I’ve been reflecting on it for a while as I approach 40 years old, as my kids grow up, as my next generation of mentorees start to become mentors in their own right, where did I started with a lot of my skills, ideas and habits. It had lots to do with playing years of Dungeons and Dragons growing up and the experiences around it. This isn’t a How D&D Taught Me Everything but rather a reflection on how circumstances brought about around a single thing such as D&D shaped my perspective, and how important it is to allow others to have those experiences rather than shield them.
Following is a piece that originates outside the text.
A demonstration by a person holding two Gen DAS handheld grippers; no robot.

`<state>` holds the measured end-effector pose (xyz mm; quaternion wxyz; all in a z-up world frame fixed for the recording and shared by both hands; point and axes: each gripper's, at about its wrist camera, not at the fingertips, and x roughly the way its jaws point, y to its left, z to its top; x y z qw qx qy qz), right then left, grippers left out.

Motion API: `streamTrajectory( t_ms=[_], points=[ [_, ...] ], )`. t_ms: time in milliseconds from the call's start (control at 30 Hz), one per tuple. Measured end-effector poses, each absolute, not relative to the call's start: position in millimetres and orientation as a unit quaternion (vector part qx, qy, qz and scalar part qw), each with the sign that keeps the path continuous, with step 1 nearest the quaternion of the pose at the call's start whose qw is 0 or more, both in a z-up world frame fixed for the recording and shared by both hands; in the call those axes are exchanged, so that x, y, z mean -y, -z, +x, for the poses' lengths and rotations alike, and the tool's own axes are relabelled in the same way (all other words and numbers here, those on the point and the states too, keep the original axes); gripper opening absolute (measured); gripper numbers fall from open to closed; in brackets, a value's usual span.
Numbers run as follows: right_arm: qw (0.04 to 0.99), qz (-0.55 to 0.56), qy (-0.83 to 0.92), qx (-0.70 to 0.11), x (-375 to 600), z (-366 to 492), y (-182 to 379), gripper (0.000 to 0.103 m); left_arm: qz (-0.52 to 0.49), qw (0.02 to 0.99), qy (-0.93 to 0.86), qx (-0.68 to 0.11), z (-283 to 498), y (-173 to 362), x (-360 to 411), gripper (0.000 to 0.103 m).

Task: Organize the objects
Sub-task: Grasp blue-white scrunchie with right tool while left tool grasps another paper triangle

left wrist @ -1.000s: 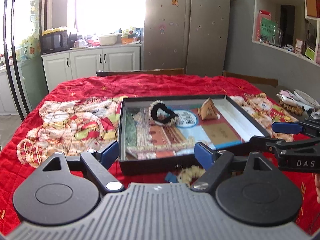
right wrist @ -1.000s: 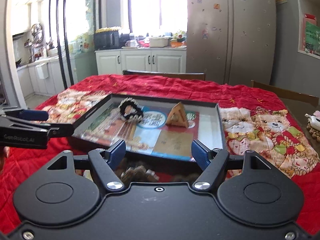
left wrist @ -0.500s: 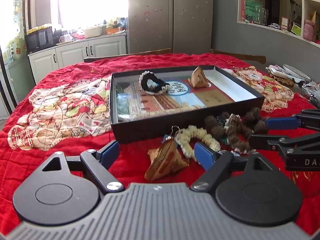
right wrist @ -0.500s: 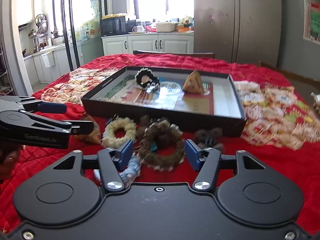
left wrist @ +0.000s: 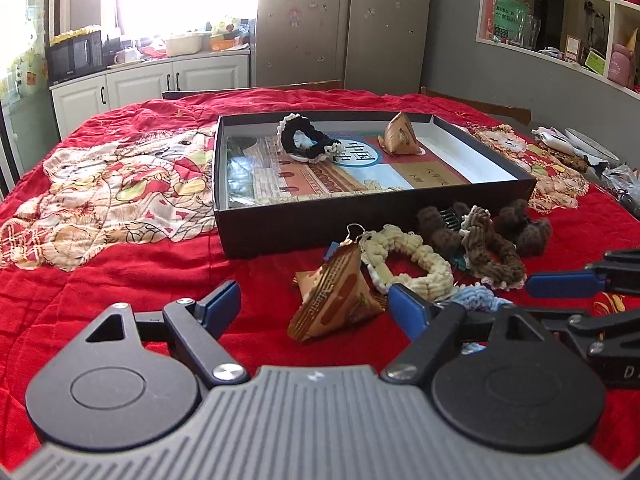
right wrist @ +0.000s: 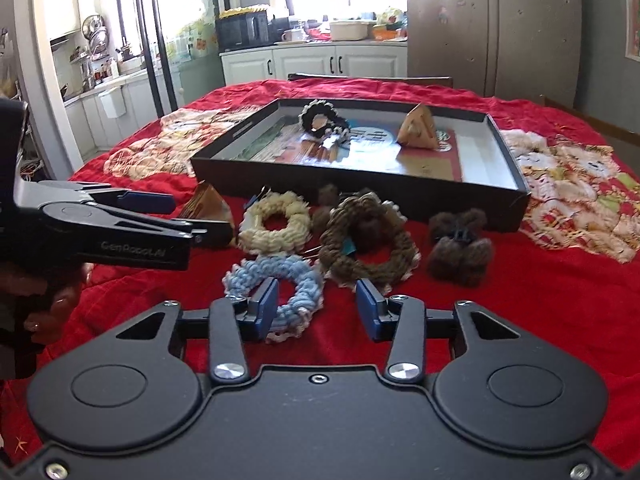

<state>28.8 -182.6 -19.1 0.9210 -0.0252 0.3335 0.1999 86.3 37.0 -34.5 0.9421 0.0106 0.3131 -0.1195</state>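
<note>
scrunchies lie in a loose cluster on the red quilt (right wrist: 540,300) ahead of both sets of jaws, just short of the near wall of the black box (right wrist: 360,196). the blue scrunchie (right wrist: 276,280) lies flat, its ring facing up, its near rim between the right gripper (right wrist: 316,308) pads; those jaws have just been closing and stand narrow, the left pad at the rim, the right pad clear of it. the cream scrunchie (right wrist: 276,220) and brown scrunchie (right wrist: 368,240) lie flat just beyond, touching. the left gripper (left wrist: 312,304) stands wide, nothing pressed, the brown pyramid packet (left wrist: 336,296) between its pads, apex tilted away toward the box. inside the box, a black scrunchie (left wrist: 304,140) stands tilted on edge beside a second pyramid packet (left wrist: 400,136). behind are white kitchen cabinets (right wrist: 308,64) and a grey fridge (right wrist: 492,24). a second ago the box filled both views and the cluster was mostly hidden under the jaws; both grippers now sit lower and the cluster shows in full.
</note>
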Motion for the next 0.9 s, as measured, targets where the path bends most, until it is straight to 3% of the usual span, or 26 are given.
streamTrajectory(
  t_ms=[433,900],
  points=[
    [0.914,-0.019,-0.204,-0.35,177.3,36.4,30.8,0.029,0.002,0.938,0.13,-0.321,88.7,41.1,-36.5,0.073],
    [0.913,-0.024,-0.211,-0.347,175.0,35.4,32.3,0.015,-0.003,0.934,0.143,-0.327,88.4,41.2,-36.5,0.043]
  ],
)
I started playing D&D when I was seven years old with some older kids that I met. Over time the group that I played with changed, the complexity of the game changed, my set of permitted roles changed and summers became about a lot of things, but especially as much D&D as we could play. By the time I was 15 years old things started to change and by the time I was 17 I wasn’t playing much at all, sometimes playing other games off and on but for the most part I’d maxed out my knowledge/experience level and now needed a different type of complexity of play and consequences.
This is part 1, here’s 5 points regarding culture, behaviour and groups. The topics for part 2 and 3 are at the end.
That’s It? Really? vs. Superstition
One of the first lessons was at the time, in the 80s, there was a lot of bad press around Dungeons and Dragons, which I started to learn about shortly after starting to play it. Rather than get caught up in the fear, I just looked at the piles of paper, the sets of dice of various sidedness, and failed to see where the issue was. Whenever someone, like my parents, would replay the fear they had heard elsewhere I just presented the facts, what happens during play, I even invited them to be included to help me understand if there was anything I was missing.
In the professional world very often I’m brought into situations of stress, which has underlying fears, and there are superstitious beliefs about how certain groups are working or about missing deliverables, etc. All too often it’s about bringing everything back down to simple basics, pointing at some things, sometimes dusting off an existing document and pointing out that all it needed to have done is be rephrased or reframed in order to be properly understood. And after going through that, if the person hasn’t been re-centred, then I know that I’m dealing with superstitious fear which cannot be won over with fact, it has to be won over with trust and faith.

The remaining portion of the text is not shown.